Description
Problem 1. Naive Bayes Text Classification (25 Points) Working with data can
often be messy and frustrating, especially when you are learning a language. The following
is designed to be an introduction to working with real world data. You will implement an
authorship attribution algorithm for the Federalist dataset using a Naive Bayes classifier. This dataset contains historically important papers written by two founding American
politicians (Hamilton and Madison), and your task will be to classify the author from the
text. The authorship of these papers has been a subject of interesting historical debate, so
this use of Naive Bayes is meaningful. Please note that the vast majority of the code has
been supplied for you (inline and in hw03.R); your code should only involve a few commands
per part, where a number of those commands will call the functions we supply.
a. Step 1 (5 points)
Download the Federalist Paper documents from the course website. Place them in
your working directory for R. First we must preprocess the data to 1) remove non-letter
characters, 2)remove stopwords, and 3)stem words. Stopwords are short functional words,
such as in, is, the. Stemming involves trimming inflected words to their stem, such as
reducing running to run.
##########################################
# This code uses tm to preprocess the papers into a format useful for NB
preprocess.directory = function(dirname){
# the directory must have all the relevant text files
ds = DirSource(dirname)
# Corpus will make a tm document corpus from this directory
fp = Corpus( ds )
# inspect to verify
# inspect(fp[1])
# another useful command
# identical(fp[[1]], fp[[“Federalist01.txt”]])

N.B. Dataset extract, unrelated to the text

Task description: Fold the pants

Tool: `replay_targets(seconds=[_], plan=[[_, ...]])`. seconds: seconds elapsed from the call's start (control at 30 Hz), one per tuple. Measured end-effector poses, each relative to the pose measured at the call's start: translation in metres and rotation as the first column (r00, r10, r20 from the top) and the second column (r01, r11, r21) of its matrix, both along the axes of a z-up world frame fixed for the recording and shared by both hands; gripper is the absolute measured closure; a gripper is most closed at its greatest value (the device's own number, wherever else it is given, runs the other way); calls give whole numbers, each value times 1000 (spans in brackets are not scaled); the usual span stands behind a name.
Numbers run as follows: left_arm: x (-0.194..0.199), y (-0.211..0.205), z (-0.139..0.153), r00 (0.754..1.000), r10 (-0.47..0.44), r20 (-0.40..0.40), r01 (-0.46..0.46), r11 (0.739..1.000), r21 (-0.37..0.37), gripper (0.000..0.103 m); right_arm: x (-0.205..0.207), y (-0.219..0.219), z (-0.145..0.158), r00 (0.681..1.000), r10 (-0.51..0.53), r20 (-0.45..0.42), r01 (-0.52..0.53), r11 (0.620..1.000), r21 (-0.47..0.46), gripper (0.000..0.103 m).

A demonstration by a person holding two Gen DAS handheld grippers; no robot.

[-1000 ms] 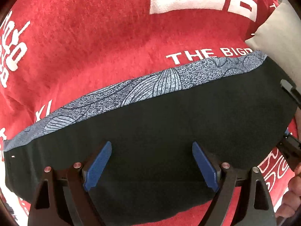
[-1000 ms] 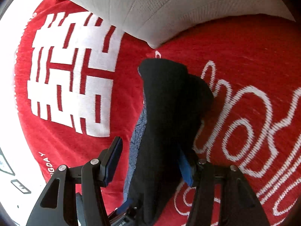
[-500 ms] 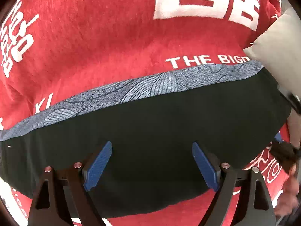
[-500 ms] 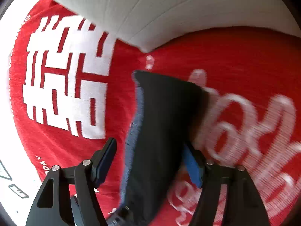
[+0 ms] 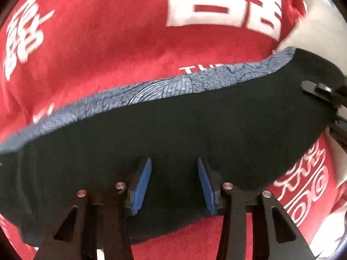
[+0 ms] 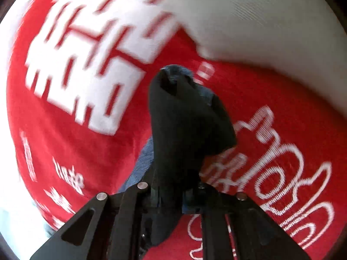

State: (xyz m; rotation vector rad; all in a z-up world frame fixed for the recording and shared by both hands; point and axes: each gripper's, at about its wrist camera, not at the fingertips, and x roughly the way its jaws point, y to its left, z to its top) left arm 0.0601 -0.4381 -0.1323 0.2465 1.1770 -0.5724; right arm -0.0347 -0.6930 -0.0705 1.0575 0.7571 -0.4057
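The pants [image 5: 173, 130] are dark, nearly black, with a blue-grey patterned band [image 5: 151, 91] along the far edge. They lie folded across a red blanket. My left gripper [image 5: 173, 182] hovers over the near part of the pants, its blue pads partly closed with a gap between them and nothing held. My right gripper [image 6: 173, 197] is shut on the end of the pants [image 6: 186, 125], and the cloth rises bunched from between its fingers. The right gripper's fingers [image 5: 318, 91] also show at the right end of the pants in the left wrist view.
The red blanket [image 5: 108, 43] with large white lettering covers the surface. A white pillow [image 6: 260, 21] lies beyond the pants' right end and shows at the upper right of the left wrist view [image 5: 321, 28].
My right gripper has closed on the end of the pants and lifted it. My left gripper's fingers have moved closer together. The right end of the pants has risen.
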Motion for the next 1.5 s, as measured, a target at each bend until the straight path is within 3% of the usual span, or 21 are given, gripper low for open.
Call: replay_targets(seconds=[0.17,0.3,0.4,0.47,0.53,0.73,0.9,1.0,1.03,1.1,1.17,1.23,1.27,1.37,1.5], plan=[[0,6,1,1000,-14,7,15,999,-53,57,32,40,48,984,178,-26,-180,965,-190,91],[2,18,0,1000,-19,-14,17,993,-116,57,58,80,75,948,313,-61,-316,900,-299,91],[12,28,6,996,-43,-79,30,987,-157,57,79,118,85,910,402,-101,-410,838,-360,91],[26,51,14,989,-5,-150,-23,983,-184,57,89,140,89,889,441,-123,-452,806,-382,91],[38,83,25,988,50,-148,-76,981,-179,57,100,170,87,862,483,-153,-501,766,-403,91],[81,196,30,974,208,-88,-214,974,-74,57,128,255,49,780,560,-279,-623,658,-422,91],[104,258,10,945,316,-88,-317,948,-7,57,148,329,-28,694,525,-492,-718,550,-426,88],[112,282,2,937,335,-96,-336,942,7,57,147,364,-48,679,448,-582,-733,458,-503,76],[115,287,2,938,334,-97,-335,942,11,57,146,372,-49,668,434,-604,-743,422,-519,63],[111,293,4,938,331,-102,-331,944,14,57,142,386,-48,636,463,-618,-772,384,-507,48],[111,295,12,944,313,-106,-314,949,14,57,134,389,-36,621,521,-586,-784,389,-484,45],[109,289,24,954,280,-103,-280,960,9,44,124,385,-21,620,561,-548,-784,411,-466,45],[108,286,32,960,262,-97,-264,965,-4,33,119,378,-11,628,577,-522,-777,438,-452,45],[104,274,54,977,198,-84,-202,978,-54,32,111,343,8,679,557,-479,-734,538,-415,41],[102,244,64,984,78,-162,-100,987,-129,32,103,292,15,741,502,-447,-656,683,-321,40]])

# now let us iterate through and clean this up using tm functionality
for (i in 1:length(fp)){
# make all words lower case
fp[i] = tm_map( fp[i] , tolower);
1
# remove all punctuation
fp[i] = tm_map( fp[i] , removePunctuation);
# remove stopwords like the, a, and so on.

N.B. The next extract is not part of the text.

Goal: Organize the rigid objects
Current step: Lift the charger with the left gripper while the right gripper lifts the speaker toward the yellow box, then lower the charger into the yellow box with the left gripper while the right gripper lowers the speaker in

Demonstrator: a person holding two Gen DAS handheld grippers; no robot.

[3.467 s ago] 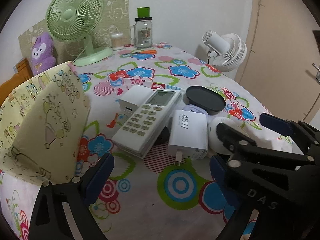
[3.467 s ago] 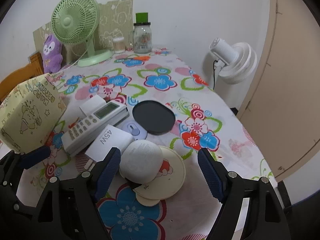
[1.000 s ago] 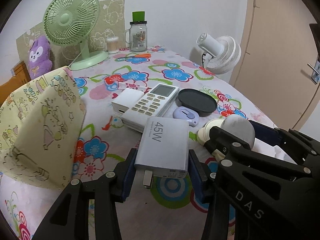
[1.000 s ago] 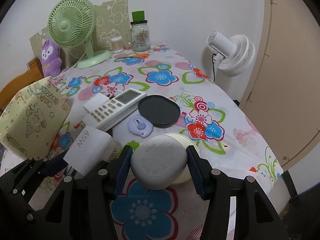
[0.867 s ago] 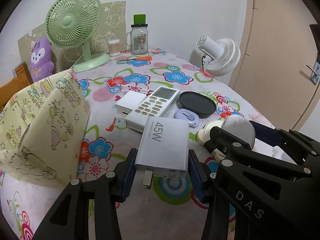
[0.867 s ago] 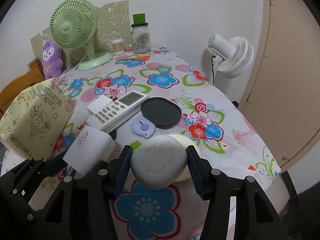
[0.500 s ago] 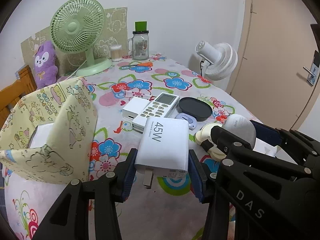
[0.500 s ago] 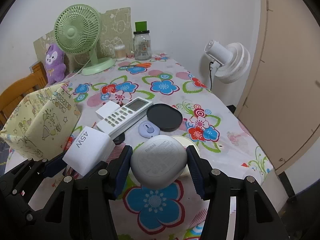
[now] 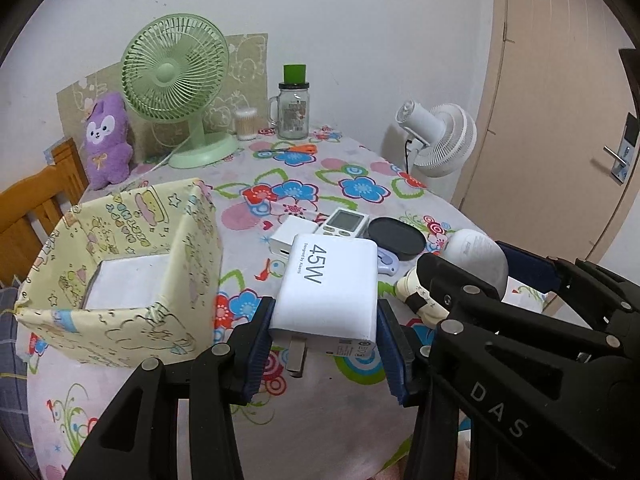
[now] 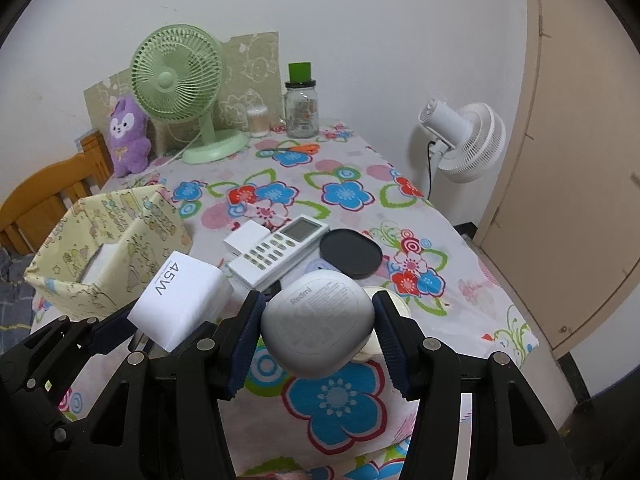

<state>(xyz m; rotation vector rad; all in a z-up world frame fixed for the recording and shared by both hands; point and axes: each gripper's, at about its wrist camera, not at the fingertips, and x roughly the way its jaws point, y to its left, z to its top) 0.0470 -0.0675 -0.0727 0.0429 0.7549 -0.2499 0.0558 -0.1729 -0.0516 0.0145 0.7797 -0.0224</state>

fp[i] = tm_map( fp[i], removeWords, stopwords(“english”));
# remove stems like suffixes
fp[i] = tm_map( fp[i], stemDocument)
# remove extra whitespace
fp[i] = tm_map( fp[i], stripWhitespace)
}
# now write the corpus out to the files for our future use.
# MAKE SURE THE _CLEAN DIRECTORY EXISTS
writeCorpus( fp , sprintf(’%s_clean’,dirname) )
}
##########################################
The above code creates a reusable function in R, which takes the input argument dirname.
Use functions when you need to repeatedly use a bit of code. In this case, we will be
reading in data from four different directories. Your task is to run this code on each
of the four directories: fp hamilton train, fp hamilton test, fp madison train,
fp madison test. Look at the files before (namely, in the original directory) and after (namely, in the ‘ clean’ directory) you have used the above function.
Your submitted code for problem 1 should, for part a, include this function with source(‘hw03.R’),
after which you should call the above function on each of the four directories. The code
should be very easy once you understand the above steps.
Please note that the above function uses the package tm, which has much of the functionality below. However, for instructive purposes, we will implement the remaining functions
manually. Be sure you install tm correctly.
b. Step 2 (5 points)
We are next going to use a function to load each of the Federalist Papers from their
corresponding directory into your workspace:
##########################################
# To read in data from the directories:
# Partially based on code from C. Shalizi
read.directory <- function(dirname) {
# Store the infiles in a list
infiles = list();
# Get a list of filenames in the directory
filenames = dir(dirname,full.names=TRUE);
for (i in 1:length(filenames)){
infiles[[i]] = scan(filenames[i],what="",quiet=TRUE);
}
return(infiles)
2
}
##########################################
This code creates a list of input files, which here are each federalist paper, and which we
will refer to as infiles. Lists store objects with an ordering. In this case, the order is the
dictated by the position in the directory. The code is structured as follows:
• infiles = list() instantiates the variable infile as a list, albeit with no entries
currently.
• filenames = dir(dirname,full.names=TRUE) creates a vector of strings, populated by the names of the files in directory dirname. The option full.names=TRUE
means that the path directory is prepended onto the file name to give a path; if this
is set to FALSE, only the file names are given.
• for (i in 1:length(filenames)){ loops through all of the file names.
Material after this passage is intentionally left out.